Look through the listing below for the line containing "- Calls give". Copy it and each line after it up to and including the line containing "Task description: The", exactly, leaving out pictures.

(Given data)

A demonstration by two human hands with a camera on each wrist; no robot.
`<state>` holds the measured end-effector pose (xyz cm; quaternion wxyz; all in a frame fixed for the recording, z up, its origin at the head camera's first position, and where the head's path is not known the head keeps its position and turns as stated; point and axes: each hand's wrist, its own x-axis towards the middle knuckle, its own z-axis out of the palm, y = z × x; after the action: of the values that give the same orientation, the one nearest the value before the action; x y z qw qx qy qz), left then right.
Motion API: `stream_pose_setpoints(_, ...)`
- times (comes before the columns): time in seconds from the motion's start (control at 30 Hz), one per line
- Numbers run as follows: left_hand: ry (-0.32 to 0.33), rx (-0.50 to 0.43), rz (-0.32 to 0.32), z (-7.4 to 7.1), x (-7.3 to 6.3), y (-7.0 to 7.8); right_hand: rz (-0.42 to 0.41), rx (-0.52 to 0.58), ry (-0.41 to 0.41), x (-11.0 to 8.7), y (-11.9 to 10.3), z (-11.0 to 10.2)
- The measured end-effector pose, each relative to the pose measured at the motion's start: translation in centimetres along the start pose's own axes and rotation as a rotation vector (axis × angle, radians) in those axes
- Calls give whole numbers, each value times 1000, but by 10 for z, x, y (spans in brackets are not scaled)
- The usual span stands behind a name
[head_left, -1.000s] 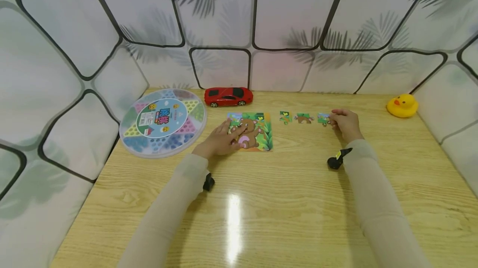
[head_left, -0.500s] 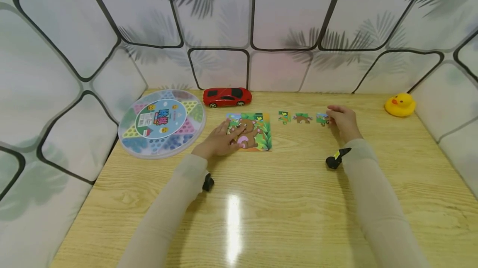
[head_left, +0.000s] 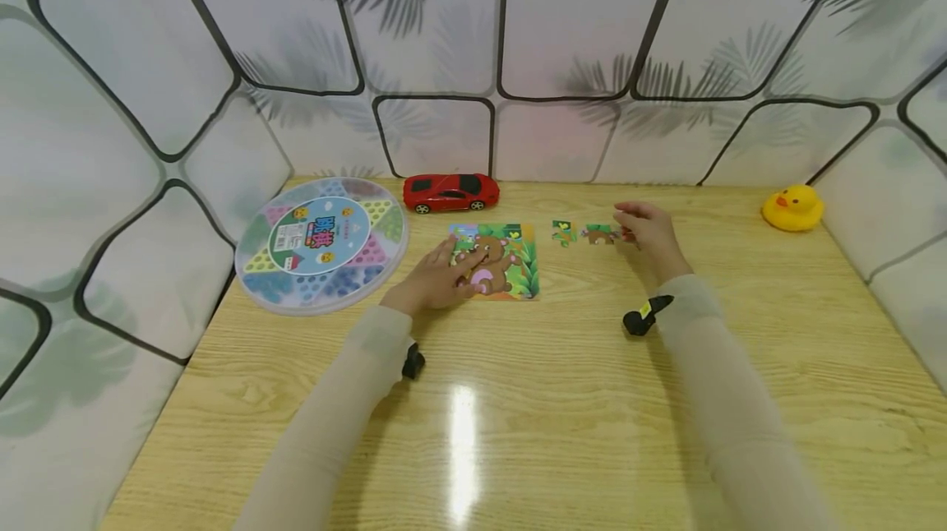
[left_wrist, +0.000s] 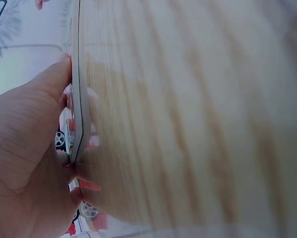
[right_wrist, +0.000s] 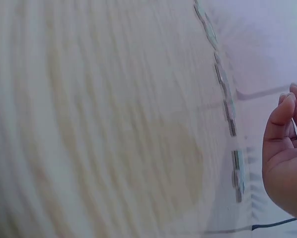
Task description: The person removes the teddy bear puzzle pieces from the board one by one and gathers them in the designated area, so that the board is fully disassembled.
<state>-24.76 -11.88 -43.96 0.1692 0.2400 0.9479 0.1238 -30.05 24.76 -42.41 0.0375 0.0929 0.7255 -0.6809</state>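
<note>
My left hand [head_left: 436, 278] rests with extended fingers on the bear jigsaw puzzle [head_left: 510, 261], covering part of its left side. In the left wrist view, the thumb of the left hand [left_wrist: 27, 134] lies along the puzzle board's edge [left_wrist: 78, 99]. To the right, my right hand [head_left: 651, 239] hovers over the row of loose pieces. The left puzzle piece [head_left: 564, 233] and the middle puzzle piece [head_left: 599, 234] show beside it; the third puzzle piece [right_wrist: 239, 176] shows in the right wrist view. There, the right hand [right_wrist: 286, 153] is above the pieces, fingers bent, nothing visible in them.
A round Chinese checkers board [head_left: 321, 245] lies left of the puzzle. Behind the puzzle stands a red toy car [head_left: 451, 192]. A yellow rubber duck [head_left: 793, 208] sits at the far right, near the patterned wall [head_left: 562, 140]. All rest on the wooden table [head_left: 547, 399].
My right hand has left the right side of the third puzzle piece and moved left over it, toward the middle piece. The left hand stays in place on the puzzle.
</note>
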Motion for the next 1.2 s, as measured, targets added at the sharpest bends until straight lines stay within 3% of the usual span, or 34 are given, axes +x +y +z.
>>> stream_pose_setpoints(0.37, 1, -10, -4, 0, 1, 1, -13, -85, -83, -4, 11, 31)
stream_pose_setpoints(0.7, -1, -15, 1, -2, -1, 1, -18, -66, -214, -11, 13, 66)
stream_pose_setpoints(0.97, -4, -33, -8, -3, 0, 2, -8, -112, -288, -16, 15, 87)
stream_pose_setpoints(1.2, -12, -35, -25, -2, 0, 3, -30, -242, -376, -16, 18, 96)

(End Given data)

* [Exercise response]:
- Calls give whole numbers, each value times 1000, but by 10 for z, x, y (spans in brackets are not scaled)
- The usual span stands behind a name
[head_left, -1.000s] 
[head_left, -0.500s] 
[head_left, +0.000s] 
[left_wrist, +0.000s] 
[right_wrist, +0.000s] 
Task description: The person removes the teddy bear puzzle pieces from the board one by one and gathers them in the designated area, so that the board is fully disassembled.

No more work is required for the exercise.